Texas Supreme Court Weighs In On An Insurer’s Right To Intervene In A Liability Lawsuit
Apr 10, 2006
On February 3, 2006, the Texas Supreme Court issued an opinion affirming the virtual representation doctrine thereby allowing an insurer to intervene in the insured’s appeal in order to assert a potentially dispositive issue that the insured had agreed with the plaintiff to abandon on appeal. See In re Lumbermens Mut. Cas. Co., 49 Tex. Sup. Ct. J. 329 (February 3, 2006).
The Lumbermens case is significant for several reasons. First, it provides clarification from the Texas Supreme Court regarding the existence of the virtual representation doctrine, specifically in the insurance context. Second, it outlines the requirements for utilizing the doctrine. Lastly, the opinion also clarifies the standard for obtaining mandamus relief where a court has denied intervention under the virtual representation doctrine.
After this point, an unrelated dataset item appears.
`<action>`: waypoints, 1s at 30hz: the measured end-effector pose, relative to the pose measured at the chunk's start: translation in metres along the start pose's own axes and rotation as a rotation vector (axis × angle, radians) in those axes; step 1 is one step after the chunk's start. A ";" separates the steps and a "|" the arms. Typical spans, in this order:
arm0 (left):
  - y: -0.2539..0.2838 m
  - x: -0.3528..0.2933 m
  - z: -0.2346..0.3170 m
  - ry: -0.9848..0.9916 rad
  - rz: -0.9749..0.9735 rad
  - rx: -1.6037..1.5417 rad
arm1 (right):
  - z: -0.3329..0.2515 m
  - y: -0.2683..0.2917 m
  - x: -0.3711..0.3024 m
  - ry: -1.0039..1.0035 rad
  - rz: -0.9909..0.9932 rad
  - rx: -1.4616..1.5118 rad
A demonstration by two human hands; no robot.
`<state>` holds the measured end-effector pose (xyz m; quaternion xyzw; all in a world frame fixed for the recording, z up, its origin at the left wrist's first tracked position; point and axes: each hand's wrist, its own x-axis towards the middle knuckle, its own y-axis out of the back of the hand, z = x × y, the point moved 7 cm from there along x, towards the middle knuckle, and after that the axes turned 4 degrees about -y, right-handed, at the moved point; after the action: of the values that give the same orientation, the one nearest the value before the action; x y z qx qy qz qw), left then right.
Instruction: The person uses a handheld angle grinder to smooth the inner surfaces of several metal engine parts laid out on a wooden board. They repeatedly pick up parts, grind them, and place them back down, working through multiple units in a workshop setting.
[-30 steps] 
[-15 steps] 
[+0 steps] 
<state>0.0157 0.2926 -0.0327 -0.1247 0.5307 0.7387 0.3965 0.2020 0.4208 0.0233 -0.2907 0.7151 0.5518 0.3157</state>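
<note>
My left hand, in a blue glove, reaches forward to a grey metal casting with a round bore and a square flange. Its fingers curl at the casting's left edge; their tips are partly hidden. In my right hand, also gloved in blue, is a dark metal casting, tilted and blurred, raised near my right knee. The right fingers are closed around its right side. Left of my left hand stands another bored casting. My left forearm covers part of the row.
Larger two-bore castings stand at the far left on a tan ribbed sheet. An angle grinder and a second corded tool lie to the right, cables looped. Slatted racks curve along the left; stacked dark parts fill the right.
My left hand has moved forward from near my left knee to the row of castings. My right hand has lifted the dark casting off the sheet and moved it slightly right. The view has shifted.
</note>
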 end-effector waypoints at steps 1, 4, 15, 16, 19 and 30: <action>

In Lumbermens, the Texas Supreme Court notes that although generally only parties of record may appeal a trial court’s judgment, occasionally courts have allowed unnamed parties to pursue an appeal in order to vindicate important rights. In Lumbermens, the court ultimately finds that the insurer’s interest in appealing a choice-of-law issue which is potentially dispositive to coverage issues in the case is sufficient to invoke the equitable doctrine. The court first looks to whether the insured and insurer have the same interest in the case. Although the insured and insurer now disagreed regarding the issues on appeal, the court specifically notes that in light of the $29 million supersedeas bond posted by the insurer, both parties still had the ultimate goal in the case—to reverse the underlying judgment. The court also looks at other factors, such as the post-judgment action of the parties, including the timeliness of the intervention. The Texas Supreme Court notes that although the application of the virtual representation doctrine is a case specific inquiry, the ten week delay in the insurer’s intervention on appeal was not untimely given the uncertainty in the standard for allowing such intervention.
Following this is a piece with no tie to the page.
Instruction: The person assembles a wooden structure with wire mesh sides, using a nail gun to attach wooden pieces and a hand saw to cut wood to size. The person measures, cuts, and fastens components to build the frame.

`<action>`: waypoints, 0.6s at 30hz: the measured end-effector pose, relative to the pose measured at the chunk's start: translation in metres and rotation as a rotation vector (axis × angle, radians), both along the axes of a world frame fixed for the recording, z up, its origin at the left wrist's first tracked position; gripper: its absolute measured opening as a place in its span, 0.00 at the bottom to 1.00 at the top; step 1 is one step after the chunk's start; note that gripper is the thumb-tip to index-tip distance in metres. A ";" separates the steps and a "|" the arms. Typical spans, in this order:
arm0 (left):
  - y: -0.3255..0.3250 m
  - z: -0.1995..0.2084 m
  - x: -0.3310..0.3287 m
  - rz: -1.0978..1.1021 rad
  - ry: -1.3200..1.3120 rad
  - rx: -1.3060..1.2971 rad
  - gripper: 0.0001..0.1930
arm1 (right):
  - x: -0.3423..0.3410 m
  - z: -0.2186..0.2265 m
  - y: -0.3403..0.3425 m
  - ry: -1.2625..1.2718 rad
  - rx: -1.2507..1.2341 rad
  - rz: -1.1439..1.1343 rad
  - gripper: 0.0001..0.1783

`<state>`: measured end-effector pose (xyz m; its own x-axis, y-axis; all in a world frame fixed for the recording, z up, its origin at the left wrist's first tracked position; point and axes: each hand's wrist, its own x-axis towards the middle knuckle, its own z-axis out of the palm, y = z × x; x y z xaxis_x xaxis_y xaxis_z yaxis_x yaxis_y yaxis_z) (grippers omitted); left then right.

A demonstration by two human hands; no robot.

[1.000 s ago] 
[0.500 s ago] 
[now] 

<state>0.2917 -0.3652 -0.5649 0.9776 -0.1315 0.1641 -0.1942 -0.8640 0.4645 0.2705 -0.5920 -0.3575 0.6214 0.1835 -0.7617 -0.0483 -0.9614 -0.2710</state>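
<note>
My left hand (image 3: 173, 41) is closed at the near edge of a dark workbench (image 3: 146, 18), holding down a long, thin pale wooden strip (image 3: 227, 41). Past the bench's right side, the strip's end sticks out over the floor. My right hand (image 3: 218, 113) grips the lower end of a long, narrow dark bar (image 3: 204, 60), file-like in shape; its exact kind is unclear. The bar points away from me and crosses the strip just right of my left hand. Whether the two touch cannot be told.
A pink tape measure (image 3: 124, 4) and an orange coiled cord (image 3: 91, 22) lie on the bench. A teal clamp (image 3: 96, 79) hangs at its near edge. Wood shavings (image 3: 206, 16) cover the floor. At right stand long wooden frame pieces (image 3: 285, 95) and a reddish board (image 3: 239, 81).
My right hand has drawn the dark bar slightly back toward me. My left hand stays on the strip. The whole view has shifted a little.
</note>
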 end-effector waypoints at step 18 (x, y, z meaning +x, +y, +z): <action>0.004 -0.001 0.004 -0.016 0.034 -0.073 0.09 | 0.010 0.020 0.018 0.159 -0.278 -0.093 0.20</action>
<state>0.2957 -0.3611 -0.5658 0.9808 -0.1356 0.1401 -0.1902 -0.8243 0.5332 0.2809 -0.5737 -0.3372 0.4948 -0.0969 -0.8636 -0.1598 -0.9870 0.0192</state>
In granting the petition for mandamus in Lumbermens, the Court applied an abuse of discretion standard. We note though that although the Texas Supreme Court found that the court of appeals had abused its discretion in not allowing the insurer to intervene, because the doctrine is an equitable one, courts nevertheless have wide discretion to look at the particular facts of each case to determine whether the doctrine applies.
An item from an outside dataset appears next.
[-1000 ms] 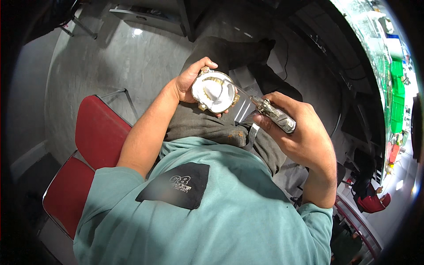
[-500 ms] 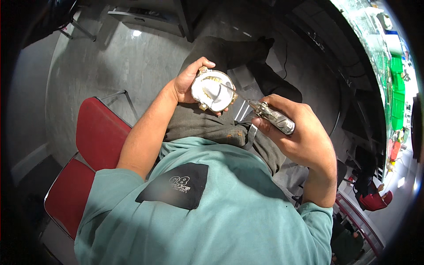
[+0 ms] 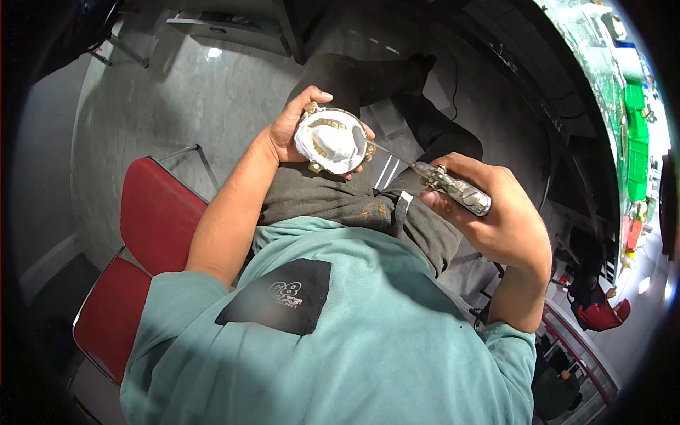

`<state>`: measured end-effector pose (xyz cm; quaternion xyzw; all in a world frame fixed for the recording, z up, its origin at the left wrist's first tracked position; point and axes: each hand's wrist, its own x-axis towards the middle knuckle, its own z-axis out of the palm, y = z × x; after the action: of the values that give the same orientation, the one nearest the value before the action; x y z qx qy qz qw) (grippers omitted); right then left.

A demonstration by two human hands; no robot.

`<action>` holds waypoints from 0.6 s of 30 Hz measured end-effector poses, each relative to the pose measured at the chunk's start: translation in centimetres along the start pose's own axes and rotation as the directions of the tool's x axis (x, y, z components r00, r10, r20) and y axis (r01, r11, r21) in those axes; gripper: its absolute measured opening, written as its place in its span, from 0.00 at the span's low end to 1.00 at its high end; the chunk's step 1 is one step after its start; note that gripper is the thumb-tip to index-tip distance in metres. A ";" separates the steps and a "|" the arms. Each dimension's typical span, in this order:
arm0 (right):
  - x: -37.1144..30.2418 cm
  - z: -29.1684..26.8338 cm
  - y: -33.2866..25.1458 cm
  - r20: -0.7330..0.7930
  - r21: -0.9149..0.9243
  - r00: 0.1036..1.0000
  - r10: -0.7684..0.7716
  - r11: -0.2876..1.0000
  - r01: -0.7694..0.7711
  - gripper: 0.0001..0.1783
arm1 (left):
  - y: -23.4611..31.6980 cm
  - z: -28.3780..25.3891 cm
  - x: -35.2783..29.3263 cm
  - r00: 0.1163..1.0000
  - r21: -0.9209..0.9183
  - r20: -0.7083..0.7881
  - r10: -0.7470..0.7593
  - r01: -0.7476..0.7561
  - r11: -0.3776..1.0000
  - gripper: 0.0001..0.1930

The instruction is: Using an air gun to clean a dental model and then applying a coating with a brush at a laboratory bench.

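My left hand [image 3: 283, 138] holds a round metal dental flask half above my lap, its fingers wrapped around the underside and the thumb along the far rim. White plaster [image 3: 345, 144] fills the flask, with a curved row of yellowish teeth set in it around a raised white middle. My right hand [image 3: 499, 202] grips a thin-bladed tool by its thick, shiny metal handle [image 3: 457, 190]. Its slender blade points left, with the tip at the flask's right rim. Whether the tip touches the rim, I cannot tell.
Red chairs [image 3: 159, 216] stand close on my left. To the right, a long workbench with a bright glassy top [image 3: 591, 64] carries green bins [image 3: 637, 142]. Beyond it at the lower right is a person in red [image 3: 602, 314]. A cable lies on the grey floor ahead.
The blade has drawn back from over the plaster to the flask's right edge, as my right hand moved right. My left hand has shifted the flask slightly left and turned its face more upward.
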<state>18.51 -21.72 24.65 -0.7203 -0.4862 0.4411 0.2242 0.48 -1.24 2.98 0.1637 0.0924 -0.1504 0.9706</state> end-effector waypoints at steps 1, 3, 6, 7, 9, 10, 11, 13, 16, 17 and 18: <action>0.0 -0.3 0.3 0.012 0.002 1.000 0.023 1.000 -0.023 0.13 | 0.0 -0.1 0.4 1.000 -0.027 -0.017 -0.016 0.016 1.000 0.46; -0.1 -0.1 0.4 0.009 -0.005 1.000 0.025 1.000 -0.025 0.13 | -0.1 -0.2 0.6 0.999 0.000 -0.003 -0.033 0.033 0.999 0.46; -0.2 0.4 0.3 0.002 -0.023 1.000 0.014 1.000 -0.014 0.13 | -0.2 -0.2 0.6 0.999 -0.008 -0.007 -0.033 0.033 0.999 0.46; -0.2 0.5 0.3 0.009 -0.039 0.999 0.031 0.999 -0.031 0.13 | -0.3 -0.1 0.6 0.999 -0.007 -0.008 -0.034 0.034 0.999 0.46; -0.3 0.5 0.2 0.015 -0.035 0.999 0.034 0.999 -0.033 0.13 | -0.3 0.0 0.5 0.999 -0.012 -0.036 -0.031 0.031 0.999 0.46; -0.3 0.4 0.2 0.040 -0.032 0.997 0.060 0.998 -0.058 0.13 | -0.2 0.0 0.4 0.999 -0.014 -0.039 -0.027 0.026 1.000 0.46; -0.3 0.4 0.2 0.036 -0.034 0.998 0.058 0.998 -0.057 0.13 | -0.2 0.0 0.4 0.999 -0.006 -0.037 -0.024 0.024 1.000 0.46; -0.3 0.3 0.3 0.070 -0.062 0.996 0.064 0.996 -0.060 0.13 | -0.2 0.0 0.4 0.999 0.003 -0.033 -0.023 0.023 1.000 0.46; -0.2 0.7 0.5 0.048 -0.044 0.998 0.033 0.999 -0.031 0.14 | -0.2 0.1 0.4 0.999 0.050 -0.040 0.006 -0.004 0.999 0.45; -0.3 0.8 0.6 0.048 -0.045 0.998 0.034 0.998 -0.031 0.14 | -0.3 0.1 0.4 0.999 0.035 -0.051 0.002 0.000 0.999 0.45; -0.3 0.9 0.6 0.039 -0.040 0.999 0.024 0.999 -0.022 0.14 | -0.3 0.1 0.4 0.999 0.024 -0.051 -0.005 0.006 1.000 0.45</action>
<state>17.99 -22.33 23.79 -0.7213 -0.4908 0.4480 0.1952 0.75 -1.63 2.91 0.1791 0.1156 -0.1499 0.9654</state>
The Texas Supreme Court also notes the factors recently outlined by the Fifth Circuit Court of Appeals in Ross v. Marshall, 426 F.3d 745 (5th Cir. 2005). In Ross, the insured entered into a settlement with the plaintiffs wherein the plaintiffs agreed to not execute on the insured’s property in exchange for the insured’s agreement to not pursue his appeal of the underlying judgment and to assign the plaintiffs his bad faith claims against the carrier. In determining whether the insurer properly intervened in the case in order to pursue the insured’s abandoned appeal, the Fifth Circuit looked to the length of time in which the would-be intervenor knew of its interest before intervening, the extent of the prejudice the existing parties may suffer because of the delay in intervention, the extent of prejudice that will occur if intervention is denied, and the existence of unusual circumstances militating against or for the timeless of the intervention.
In both Lumbermens and Ross, the courts applied the virtual representation doctrine to allow the insurer to intervene on appeal. Accordingly, these cases provide another avenue, beyond a lack of cooperation defense, for insurers to challenge findings in the trial court which their insured fails to pursue. Insurers, however, should be timely in asserting the doctrine and must likely be prepared to post a supersedeas bond on appeal, which may ultimately bind their liability in the case.
Thompson Coe represented the insurer in Ross v. Marshall case at the Fifth Circuit.